Arthur redoubled his attack with a furious stream of blows that the Black Knight only barely evaded. Things had changed with that strike: first blood may have gone to the Black Knight, but no man bloodied King Arthur and lived. The fury of the Pendragon was on him. He knocked the larger man’s blade aside with a two-handed sweep that left him wide open.

With a mighty slash, Arthur took the Black Knight’s left arm off at the shoulder. The crowd gasped. The Black Knight staggered back, staring in disbelief at the stump.

Gasping for breath, Arthur leveled his sword. “Now… stand aside!”

The Black Knight straightened immediately, almost farcically fast. It was as if his surprise and pain had just been to deliver a punchline. “’Tis but a scratch!” he cried.

“What the- your arm’s off!”

The Black Knight’s deep voice had become small and whiny. “No it isn’t!”

Arthur sputtered, “Well, what’s that, then?” This was not going according to the program.

The knight looked down at the arm on the ground. He looked back up at Arthur. “I’ve had worse.”

Arthur just goggled. The two stared at each other for a minute, until someone yelled, “Liar!”

The Black Knight hefted his improbable sword one-handed. “Come on, you pansy!”

His swing was wild, uncontrolled. The exchange was brief and one-sided. Arthur took his other arm with ease.

Someone in the crowd started to laugh. Puzzled, Arthur turned his back on his disarmed opponent. The Black Knight ran around to his front, apparently in no pain whatsoever, and began kicking Arthur in his armored shins.

“Come on, then! Have at you!”

“What the-?” Arthur stumbled back, limping slightly, and leveled his sword.

“Oooh, had enough, eh?” The words came not from the Black Knight, but from the stands. There was more laughter.

Arthur was bewildered. “What the fuck is going on?” he hissed.

“Oh god… it’s Monty Python,” Vivian whispered back. “She’s… she’s changing your concordance! You’re King Arthur from the silliest movie in history! You don’t want to be King of the Britons. Whatever you do, don’t-” she began, but she was drowned out by shouts coming from the stands.
 Dozens of people, all at once: “Look, you stupid bastard, you’ve got no arms left!”
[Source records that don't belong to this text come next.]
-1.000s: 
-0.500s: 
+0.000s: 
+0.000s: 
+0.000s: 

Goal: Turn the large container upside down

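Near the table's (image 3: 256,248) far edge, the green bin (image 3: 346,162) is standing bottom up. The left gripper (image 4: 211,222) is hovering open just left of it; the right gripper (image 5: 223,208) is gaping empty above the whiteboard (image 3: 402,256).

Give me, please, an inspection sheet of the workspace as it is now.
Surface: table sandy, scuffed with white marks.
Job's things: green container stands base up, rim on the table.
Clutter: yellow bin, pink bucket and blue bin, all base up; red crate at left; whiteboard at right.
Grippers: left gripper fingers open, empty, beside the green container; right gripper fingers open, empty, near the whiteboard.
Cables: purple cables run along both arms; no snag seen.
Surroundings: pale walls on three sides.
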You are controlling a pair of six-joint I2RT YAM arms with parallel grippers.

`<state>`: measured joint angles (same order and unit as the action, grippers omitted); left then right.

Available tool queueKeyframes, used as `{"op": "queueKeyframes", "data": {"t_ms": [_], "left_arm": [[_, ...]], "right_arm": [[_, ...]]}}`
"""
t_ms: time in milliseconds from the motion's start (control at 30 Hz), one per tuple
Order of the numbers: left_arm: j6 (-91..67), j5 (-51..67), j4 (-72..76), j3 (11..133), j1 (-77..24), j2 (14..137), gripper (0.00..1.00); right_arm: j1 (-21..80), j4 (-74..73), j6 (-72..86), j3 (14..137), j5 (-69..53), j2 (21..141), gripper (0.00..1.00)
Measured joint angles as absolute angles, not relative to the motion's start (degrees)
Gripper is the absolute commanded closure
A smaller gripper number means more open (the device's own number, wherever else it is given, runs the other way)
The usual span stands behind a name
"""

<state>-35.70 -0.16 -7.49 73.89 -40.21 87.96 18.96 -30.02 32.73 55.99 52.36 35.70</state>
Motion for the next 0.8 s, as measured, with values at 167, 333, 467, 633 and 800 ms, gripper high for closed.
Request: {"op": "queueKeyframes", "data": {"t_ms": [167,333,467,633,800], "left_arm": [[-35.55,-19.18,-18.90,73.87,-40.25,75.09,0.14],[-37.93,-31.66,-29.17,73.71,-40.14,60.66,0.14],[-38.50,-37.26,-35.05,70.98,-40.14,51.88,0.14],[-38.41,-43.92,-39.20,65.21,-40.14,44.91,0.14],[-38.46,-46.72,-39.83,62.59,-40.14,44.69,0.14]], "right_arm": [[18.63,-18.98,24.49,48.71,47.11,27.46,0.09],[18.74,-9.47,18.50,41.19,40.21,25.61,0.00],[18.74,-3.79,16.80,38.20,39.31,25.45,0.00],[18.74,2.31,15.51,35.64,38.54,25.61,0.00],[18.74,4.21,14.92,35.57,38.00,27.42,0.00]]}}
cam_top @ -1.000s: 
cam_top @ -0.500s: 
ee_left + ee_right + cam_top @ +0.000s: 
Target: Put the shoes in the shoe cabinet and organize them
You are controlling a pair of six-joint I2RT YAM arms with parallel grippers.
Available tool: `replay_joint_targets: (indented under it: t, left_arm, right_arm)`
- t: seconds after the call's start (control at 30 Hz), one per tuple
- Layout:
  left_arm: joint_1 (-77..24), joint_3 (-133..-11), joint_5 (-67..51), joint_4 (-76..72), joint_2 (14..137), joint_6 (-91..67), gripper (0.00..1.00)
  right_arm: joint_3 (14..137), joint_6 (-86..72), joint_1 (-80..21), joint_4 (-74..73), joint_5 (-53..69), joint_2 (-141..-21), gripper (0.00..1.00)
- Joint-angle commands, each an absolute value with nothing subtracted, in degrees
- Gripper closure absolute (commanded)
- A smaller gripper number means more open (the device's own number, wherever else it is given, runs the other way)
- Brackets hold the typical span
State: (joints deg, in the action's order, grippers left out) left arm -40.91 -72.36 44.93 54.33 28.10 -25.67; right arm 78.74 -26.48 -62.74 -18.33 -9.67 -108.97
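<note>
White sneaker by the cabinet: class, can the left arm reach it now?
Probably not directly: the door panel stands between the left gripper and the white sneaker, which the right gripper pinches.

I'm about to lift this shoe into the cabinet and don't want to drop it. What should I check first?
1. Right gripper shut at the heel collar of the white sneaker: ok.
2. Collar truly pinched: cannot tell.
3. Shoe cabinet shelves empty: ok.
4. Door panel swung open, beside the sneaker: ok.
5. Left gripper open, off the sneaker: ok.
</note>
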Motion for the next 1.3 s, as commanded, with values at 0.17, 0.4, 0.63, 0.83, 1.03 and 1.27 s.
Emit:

The Black Knight shouted back to the chorus. “Yes I have!”


Now it was the Black Knight’s turn to work the crowd. With no arms, this was something of a feat, but he gyrated his body and gestured with his head, dancing maniacally and hopping around, until he leaped down into a wide stance and bellowed along with the crowd.

“It’s just a flesh wound!”

The knight ran forward, kicking Arthur slowly in the ass. It was almost in pantomime, not anything meant to hurt, just to annoy.

“Stop that!” Arthur snapped, swatting at the offending foot.

“Chicken! Chicken!” the knight taunted.

The crowd was roaring now, but it was with laughter. Through the hubbub, a new sound clip-clopped through the air. It was coming from Arthur’s horse. With a flourish, the small man standing beneath the horse stood up, showing the whole horse to have been an elaborate costume that he tossed casually to the ground. In his hands, he held a pair of coconuts. Despite the enormous backpack he wore, Puck pranced toward Arthur and the Black Knight, banging the coconuts together in imitation of the sound of a horse’s hooves.

“You’re using coconuts!” someone in the crowd hollered, and it was all over.

Puck tossed the coconuts high into the air, and took bow after bow. The Black Knight pulled two un-severed arms out from within his spooky armor, and joined in, bowing and waving to the crowd.

“Take a bow, King of the Britons,” Puck whispered to Arthur. “They’re loving this.”

“I… I…” Arthur looked wildly around, uncertain.

“This is your chance,” Puck hissed. “You and your men abducted an eighteen-year-old girl in the name of Camelot. Took her clothes. Fucking tortured her! What happened to Might for Right? You’re not the Arthur anyone needs. Let this happen, and you can still be the silly old Arthur that they’ll love.”

“Arthur?” Vivian asked, desperation in her voice. “Arthur, you can’t… there’s no Lady in that story! We can’t let… do something!”

Arthur was struggling. His eyes swept the stands for an answer, because for once he didn’t have one. The aura of authority that always poured off of him had vanished. He couldn’t have been more confused if someone had asked him about the airspeed velocity of an unladen swallow.

“Take a bow, Arthur,” Puck prodded.

A strange noise vibrated through the air, tantalizingly out of reach. It was almost a taste, more than a sound. Most people couldn’t make anything more of it than that.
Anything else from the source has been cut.